* **What this task involves**
Your task is to reproduce the listing exactly, without its images.
═════ Given material ═════
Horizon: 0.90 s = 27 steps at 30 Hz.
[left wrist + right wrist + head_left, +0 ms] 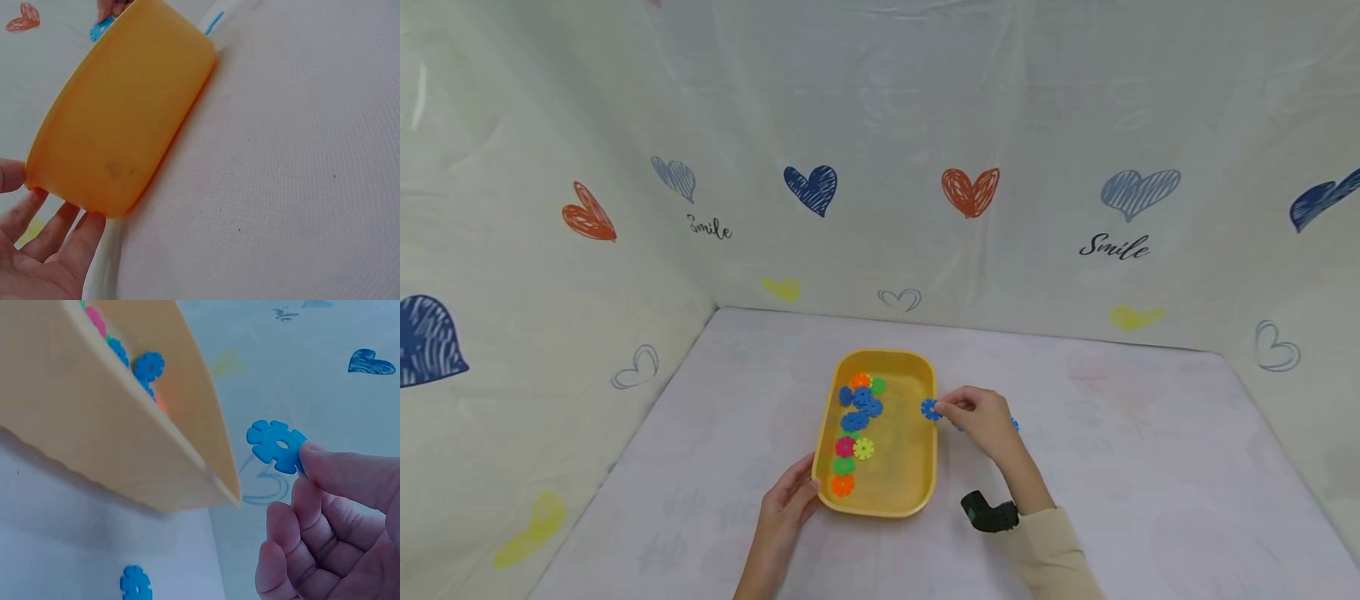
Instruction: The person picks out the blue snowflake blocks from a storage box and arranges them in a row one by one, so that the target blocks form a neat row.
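My right hand (988, 421) pinches a blue flower-shaped plastic disc (275, 445) between thumb and fingertips, at the right rim of a yellow tray (910, 467). With the thumb on the rim and fingers against the outer wall, my left hand (47, 250) holds the tray's near-left corner. Along the left side of the tray lie several discs: blue discs (854, 421), an orange disc (842, 485), a pink disc (845, 447), a yellow disc (864, 449) and a green disc (844, 467). Another blue disc (135, 584) lies on the table beside the tray.
Just past my right wrist, a blue disc (1016, 424) shows on the white-covered table (715, 433). A black device (988, 512) is at the right forearm, by the sleeve. Pale curtains with printed hearts (970, 192) enclose the table's back and sides.
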Available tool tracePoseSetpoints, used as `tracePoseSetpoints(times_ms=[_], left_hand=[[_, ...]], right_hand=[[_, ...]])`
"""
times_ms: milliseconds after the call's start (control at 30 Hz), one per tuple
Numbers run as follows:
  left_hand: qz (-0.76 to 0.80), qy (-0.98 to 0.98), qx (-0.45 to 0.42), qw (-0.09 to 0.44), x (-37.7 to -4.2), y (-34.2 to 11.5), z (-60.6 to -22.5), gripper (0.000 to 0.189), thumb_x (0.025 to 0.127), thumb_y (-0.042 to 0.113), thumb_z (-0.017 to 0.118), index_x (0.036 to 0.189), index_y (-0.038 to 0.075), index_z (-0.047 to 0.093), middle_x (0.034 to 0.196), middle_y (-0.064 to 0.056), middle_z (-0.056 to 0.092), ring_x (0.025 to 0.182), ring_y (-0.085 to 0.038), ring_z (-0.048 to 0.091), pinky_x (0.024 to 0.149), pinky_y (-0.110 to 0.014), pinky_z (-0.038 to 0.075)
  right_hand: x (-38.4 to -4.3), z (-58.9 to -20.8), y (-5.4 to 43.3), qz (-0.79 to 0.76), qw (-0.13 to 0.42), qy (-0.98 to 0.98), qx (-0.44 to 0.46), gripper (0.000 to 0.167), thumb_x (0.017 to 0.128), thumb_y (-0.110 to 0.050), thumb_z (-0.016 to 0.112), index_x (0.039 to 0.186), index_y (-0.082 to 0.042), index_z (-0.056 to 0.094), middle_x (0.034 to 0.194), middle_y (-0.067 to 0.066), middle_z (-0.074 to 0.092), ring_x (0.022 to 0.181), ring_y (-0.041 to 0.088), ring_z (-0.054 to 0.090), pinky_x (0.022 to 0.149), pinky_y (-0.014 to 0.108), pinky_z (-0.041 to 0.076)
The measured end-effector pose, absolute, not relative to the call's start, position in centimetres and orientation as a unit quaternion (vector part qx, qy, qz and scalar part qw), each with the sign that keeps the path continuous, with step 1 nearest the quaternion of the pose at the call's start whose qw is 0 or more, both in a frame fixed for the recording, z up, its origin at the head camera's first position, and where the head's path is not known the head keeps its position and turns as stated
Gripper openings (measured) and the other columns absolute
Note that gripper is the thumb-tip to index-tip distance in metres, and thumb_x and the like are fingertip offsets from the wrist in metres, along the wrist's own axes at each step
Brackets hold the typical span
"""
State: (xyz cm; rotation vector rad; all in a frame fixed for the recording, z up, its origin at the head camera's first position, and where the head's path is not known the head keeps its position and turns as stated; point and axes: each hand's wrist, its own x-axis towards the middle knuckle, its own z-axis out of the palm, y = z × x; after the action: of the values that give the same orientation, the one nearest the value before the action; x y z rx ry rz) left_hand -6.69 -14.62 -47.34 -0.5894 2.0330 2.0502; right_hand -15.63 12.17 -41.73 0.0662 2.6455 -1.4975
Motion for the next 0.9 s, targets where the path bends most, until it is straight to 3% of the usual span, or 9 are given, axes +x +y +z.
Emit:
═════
* **Completed exercise**
Horizon: 0.90 s = 27 steps at 30 Hz.
[left wrist + right wrist + head_left, +0 ms] 
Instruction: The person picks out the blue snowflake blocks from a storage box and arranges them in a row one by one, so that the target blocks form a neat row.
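My right hand (988, 421) pinches a blue flower-shaped plastic disc (275, 445) between thumb and fingertips, at the right rim of a yellow tray (910, 467). With the thumb on the rim and fingers against the outer wall, my left hand (47, 250) holds the tray's near-left corner. Along the left side of the tray lie several discs: blue discs (854, 421), an orange disc (842, 485), a pink disc (845, 447), a yellow disc (864, 449) and a green disc (844, 467). Another blue disc (135, 584) lies on the table beside the tray.
Just past my right wrist, a blue disc (1016, 424) shows on the white-covered table (715, 433). A black device (988, 512) is at the right forearm, by the sleeve. Pale curtains with printed hearts (970, 192) enclose the table's back and sides.
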Available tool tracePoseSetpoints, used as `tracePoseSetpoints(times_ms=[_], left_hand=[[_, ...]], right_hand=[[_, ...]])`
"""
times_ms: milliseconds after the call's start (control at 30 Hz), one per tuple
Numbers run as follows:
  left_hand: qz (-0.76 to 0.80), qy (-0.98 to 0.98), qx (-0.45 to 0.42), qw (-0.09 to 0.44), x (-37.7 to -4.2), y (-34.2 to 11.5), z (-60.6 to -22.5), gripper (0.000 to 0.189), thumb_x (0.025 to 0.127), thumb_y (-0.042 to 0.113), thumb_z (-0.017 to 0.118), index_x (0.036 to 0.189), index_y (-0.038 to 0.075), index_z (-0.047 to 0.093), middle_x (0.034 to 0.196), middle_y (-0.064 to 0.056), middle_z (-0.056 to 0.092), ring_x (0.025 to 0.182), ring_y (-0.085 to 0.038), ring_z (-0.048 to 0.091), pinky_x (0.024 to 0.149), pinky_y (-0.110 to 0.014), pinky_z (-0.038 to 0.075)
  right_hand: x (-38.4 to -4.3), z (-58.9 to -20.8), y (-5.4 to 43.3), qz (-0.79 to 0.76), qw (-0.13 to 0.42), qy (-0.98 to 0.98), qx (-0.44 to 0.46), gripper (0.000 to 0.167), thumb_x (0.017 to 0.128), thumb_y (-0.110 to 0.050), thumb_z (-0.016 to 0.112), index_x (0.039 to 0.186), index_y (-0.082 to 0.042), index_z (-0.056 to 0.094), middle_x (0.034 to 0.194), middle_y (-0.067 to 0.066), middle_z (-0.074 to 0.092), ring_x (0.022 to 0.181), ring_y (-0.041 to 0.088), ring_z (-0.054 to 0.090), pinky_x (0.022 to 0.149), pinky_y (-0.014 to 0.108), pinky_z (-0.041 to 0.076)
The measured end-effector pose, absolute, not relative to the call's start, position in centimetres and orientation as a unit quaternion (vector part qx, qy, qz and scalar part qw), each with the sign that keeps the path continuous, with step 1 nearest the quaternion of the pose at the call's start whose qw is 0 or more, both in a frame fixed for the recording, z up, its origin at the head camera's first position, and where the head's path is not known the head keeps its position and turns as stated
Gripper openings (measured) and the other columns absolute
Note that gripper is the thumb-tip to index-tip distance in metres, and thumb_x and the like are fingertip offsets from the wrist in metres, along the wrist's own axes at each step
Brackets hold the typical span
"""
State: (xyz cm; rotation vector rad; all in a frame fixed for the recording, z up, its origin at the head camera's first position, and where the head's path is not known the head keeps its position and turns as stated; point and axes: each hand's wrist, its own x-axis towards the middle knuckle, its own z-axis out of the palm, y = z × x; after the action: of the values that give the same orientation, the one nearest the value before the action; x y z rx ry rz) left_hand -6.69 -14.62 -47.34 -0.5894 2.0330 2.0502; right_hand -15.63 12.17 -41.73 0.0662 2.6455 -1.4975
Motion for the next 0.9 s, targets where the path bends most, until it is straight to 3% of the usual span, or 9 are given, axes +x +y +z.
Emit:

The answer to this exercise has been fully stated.